Empathie, überlasse den Mitarbeitenden Verantwor­tung und eine gewisse Freiheit. «Bei uns läuft es ein wenig anders als in einem über Jahrzehnte gewach­senen Betrieb. Wir hatten den Vorteil, auf keinerlei Strukturen Rücksicht nehmen zu müssen.»

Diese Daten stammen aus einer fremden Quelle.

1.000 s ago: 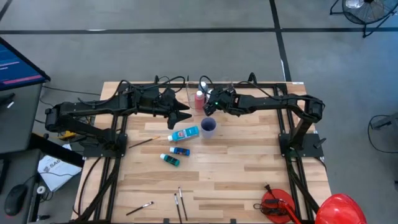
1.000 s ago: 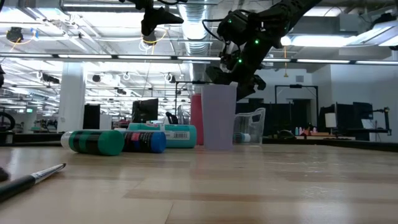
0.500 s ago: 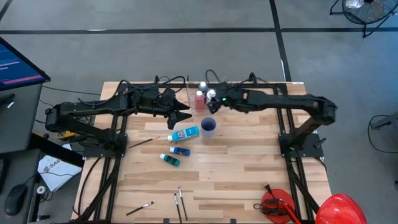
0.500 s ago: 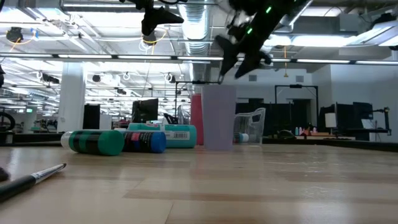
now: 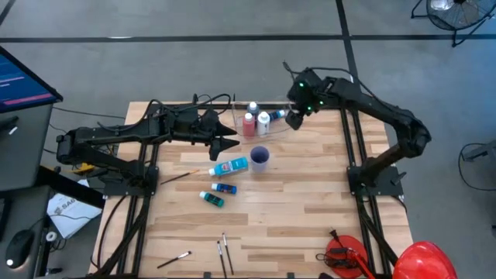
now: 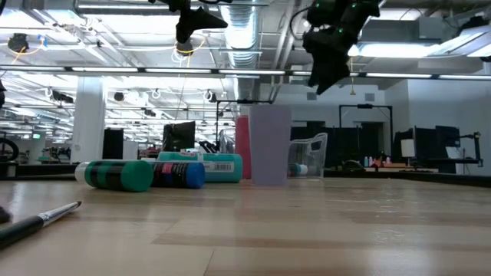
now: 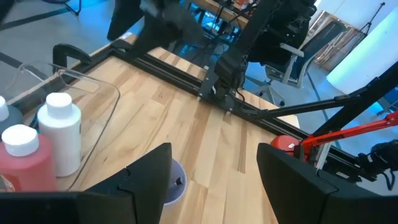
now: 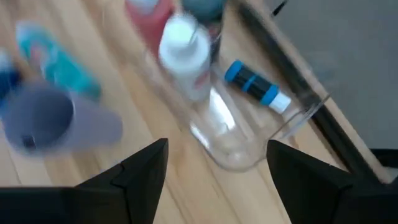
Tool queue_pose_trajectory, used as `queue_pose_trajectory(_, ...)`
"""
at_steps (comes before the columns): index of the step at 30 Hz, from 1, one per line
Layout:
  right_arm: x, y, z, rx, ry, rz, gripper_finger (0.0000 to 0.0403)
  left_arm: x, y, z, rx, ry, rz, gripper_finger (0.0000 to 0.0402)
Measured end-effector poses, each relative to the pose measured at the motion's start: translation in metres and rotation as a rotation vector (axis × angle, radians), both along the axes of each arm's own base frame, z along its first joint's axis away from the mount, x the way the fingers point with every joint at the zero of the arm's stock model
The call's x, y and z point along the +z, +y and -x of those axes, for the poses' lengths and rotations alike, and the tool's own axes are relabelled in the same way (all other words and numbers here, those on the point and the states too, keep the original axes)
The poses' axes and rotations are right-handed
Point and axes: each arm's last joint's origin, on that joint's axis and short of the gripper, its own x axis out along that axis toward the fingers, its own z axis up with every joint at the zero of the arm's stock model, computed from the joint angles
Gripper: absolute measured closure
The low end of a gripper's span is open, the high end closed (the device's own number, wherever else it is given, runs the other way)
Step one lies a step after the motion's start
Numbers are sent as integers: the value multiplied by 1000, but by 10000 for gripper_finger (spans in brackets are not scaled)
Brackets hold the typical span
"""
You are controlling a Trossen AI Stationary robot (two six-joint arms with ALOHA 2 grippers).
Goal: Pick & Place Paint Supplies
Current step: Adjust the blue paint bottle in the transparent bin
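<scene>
**Right claw pulls clear of the tub**

Having drawn back and risen, the right claw [image 5: 295, 118] hangs wide and empty beside the clear tub [image 5: 280, 125]. Below it, inside, stand red bottle [image 5: 249, 122] and white bottle [image 5: 263, 118]; three tubes wait on the surface [image 5: 310, 201] beneath the wide, idle left claw [image 5: 231, 142].

Free room and obstacles, high view.
Lower right table [image 5: 310, 217] lies bare; centre crowded by cup [image 5: 260, 157], three tubes [image 5: 229, 167], tub [image 5: 263, 122] at upper centre; brushes [image 5: 225, 252] along lower edge.
</scene>
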Motion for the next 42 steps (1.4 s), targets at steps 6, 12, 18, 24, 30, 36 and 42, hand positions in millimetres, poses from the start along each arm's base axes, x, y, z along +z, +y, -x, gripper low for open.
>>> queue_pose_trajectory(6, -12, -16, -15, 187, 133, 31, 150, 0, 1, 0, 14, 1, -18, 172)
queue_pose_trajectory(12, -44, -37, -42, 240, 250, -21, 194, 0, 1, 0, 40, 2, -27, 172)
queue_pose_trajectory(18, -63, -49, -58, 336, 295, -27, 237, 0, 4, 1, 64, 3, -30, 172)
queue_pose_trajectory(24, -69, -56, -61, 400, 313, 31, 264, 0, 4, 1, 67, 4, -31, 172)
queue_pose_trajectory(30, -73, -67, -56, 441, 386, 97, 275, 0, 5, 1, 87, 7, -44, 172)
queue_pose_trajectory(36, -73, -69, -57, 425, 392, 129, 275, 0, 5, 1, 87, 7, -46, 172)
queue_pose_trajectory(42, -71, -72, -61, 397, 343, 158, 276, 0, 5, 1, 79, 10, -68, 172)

Potenzial noch nicht ausgeschöpft

Ob «Glacier», «Bergwelt» oder «Fiescherblick»: In Grindelwald hat sich viel getan in der Hotellerie. «Das Potenzial ist noch nicht ausgeschöpft», glaubt Justine Pyott. «Die Betriebe beflügeln sich gegenseitig, das macht die Destination stark.» Jan und Justine basteln munter mit an der Grindelwaldner Hotel­zukunft: Bis 2025 wollen sie ihr zweites Haus eröffnen: Das «Grindelhuus» wird den Wald und die Farbe Grün zelebrieren. Im Glacier, nomen est omen, sind es das ewige Eis und die passende Farbe Blau.


Weitere intensive Jahre kommen auf die Mutter und Hotelière Justine zu. «Wir arbeiten hart und mit Herz­blut», sagt die Frau, die eigentlich nur eins bedauert: Dass sie keine Zeit mehr hat, der Leidenschaft früherer Jahre zu frönen, dem Fallschirmspringen.